* [WHAT TO DO]:
Please copy, exactly as written, the span from the first line below to the line that contains "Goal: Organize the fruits", including both, and skip the pictures.

---+---

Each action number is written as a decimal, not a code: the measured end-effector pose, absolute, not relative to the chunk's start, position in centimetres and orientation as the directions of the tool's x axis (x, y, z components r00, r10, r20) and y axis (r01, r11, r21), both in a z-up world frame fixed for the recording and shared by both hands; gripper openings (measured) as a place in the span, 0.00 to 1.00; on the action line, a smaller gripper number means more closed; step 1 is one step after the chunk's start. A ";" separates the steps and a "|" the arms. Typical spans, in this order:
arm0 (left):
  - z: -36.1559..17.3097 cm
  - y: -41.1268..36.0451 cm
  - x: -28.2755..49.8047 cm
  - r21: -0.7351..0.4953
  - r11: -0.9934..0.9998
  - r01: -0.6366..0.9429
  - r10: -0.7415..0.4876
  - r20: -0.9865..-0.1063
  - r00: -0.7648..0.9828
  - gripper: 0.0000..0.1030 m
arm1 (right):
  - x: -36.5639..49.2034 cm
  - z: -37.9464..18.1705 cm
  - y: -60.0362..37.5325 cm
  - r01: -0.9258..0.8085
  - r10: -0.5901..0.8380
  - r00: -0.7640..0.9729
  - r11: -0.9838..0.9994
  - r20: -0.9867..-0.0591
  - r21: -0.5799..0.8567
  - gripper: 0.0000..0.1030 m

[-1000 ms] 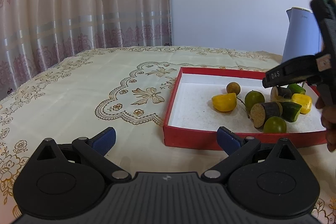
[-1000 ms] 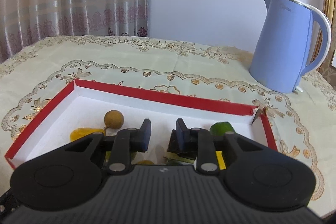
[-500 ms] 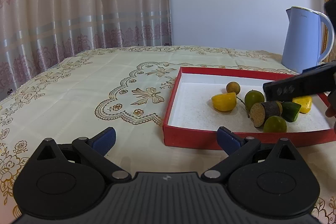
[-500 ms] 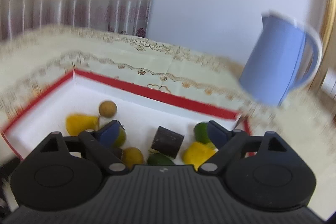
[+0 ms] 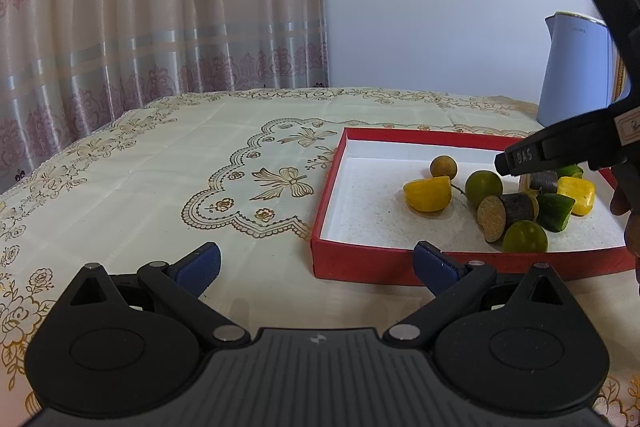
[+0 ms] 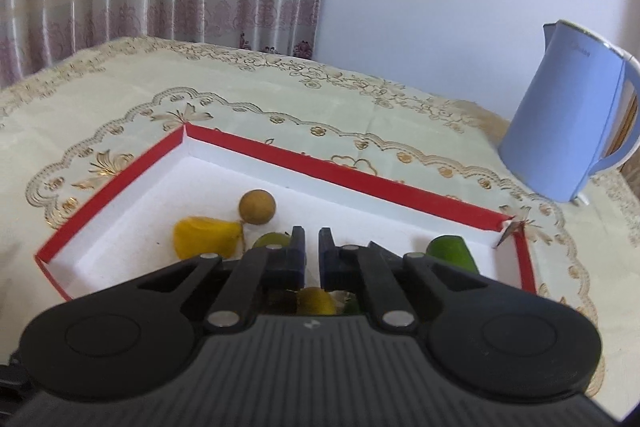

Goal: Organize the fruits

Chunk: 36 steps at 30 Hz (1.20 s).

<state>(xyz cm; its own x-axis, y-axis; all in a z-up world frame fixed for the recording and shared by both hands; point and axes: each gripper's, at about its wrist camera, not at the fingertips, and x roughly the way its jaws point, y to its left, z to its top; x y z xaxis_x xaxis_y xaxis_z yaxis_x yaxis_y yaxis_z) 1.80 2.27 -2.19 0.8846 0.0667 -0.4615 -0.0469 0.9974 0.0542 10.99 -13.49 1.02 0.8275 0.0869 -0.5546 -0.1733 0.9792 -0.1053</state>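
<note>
The right hand-held gripper [image 6: 311, 251] hovers nearly closed over fruit in the red box [image 6: 340, 173], gripping nothing visible; the left hand-held gripper [image 5: 318, 265] gapes wide, empty.

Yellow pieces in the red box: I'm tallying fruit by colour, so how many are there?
2 show: one yellow piece left of the cluster, another at its right end, below the right hand-held gripper. More may be hidden.
</note>
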 end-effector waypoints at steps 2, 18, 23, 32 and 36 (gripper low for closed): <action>-2.2 2.3 1.8 0.056 0.997 -0.047 0.067 -0.461 0.885 1.00 | 10.7 1.4 -14.0 -0.172 0.106 0.832 0.983 -0.545 -0.071 0.08; -2.1 2.0 1.7 0.080 0.996 -0.051 0.082 -0.451 0.889 1.00 | 4.0 2.9 -15.7 -0.089 0.047 0.926 0.992 -0.374 -0.095 0.99; -2.1 2.1 1.7 0.072 0.996 -0.048 0.076 -0.455 0.887 1.00 | -0.3 2.8 -16.0 -0.026 -0.030 0.953 0.983 -0.303 -0.180 1.00; -2.0 1.8 1.6 0.108 0.992 -0.062 0.104 -0.442 0.891 1.00 | -5.1 0.8 -18.9 -0.005 -0.029 0.934 0.995 -0.356 -0.096 1.00; -1.6 1.7 1.4 0.110 0.992 -0.064 0.107 -0.441 0.891 1.00 | -6.1 -0.3 -20.0 -0.020 -0.017 0.913 0.996 -0.409 -0.086 1.00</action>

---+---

* [REPLY]:
Each action number is written as a decimal, not a code: the measured end-effector pose, absolute, not relative to the chunk's start, position in centimetres and orientation as the directions of the tool's x axis (x, y, z components r00, r10, r20) and y axis (r01, r11, r21), both in a z-up world frame fixed for the recording and shared by both hands; gripper openings (measured) as a place in the span, 0.00 to 1.00; on the action line, a smaller gripper number means more closed; step 1 is one step after the chunk's start. A ";" separates the steps and a "|" the arms. Typical spans, in this order:
arm0 (left):
  - z: -36.1559..17.3097 cm
  - y: -41.1268..36.0451 cm
  - x: -28.2755..49.8047 cm
  - r21: -0.7351..0.4953
  - r11: -0.9934..0.9998
  - r01: -0.6366..0.9429
  - r10: -0.7415..0.4876
  - r20: -0.9865..-0.1063
  - r00: -0.7648..0.9828
  - gripper: 0.0000..0.1030 m
arm1 (right):
  - x: -36.5639..49.2034 cm
  - z: -37.9464..18.1705 cm
  - y: -60.0362..37.5325 cm
  - r01: -0.9258..0.8085
  - r10: -0.5901..0.8380
  - r00: -0.7640..0.9729
  - r11: -0.9838..0.9994
  - r20: -0.9867..-0.0591
  - r21: -0.5799..0.8567
  - gripper: 0.0000..0.1030 m

[-1000 ms] 
[-1000 ms] 
[-500 ms] 
[-500 ms] 
[+0 ms] 
[+0 ms] 

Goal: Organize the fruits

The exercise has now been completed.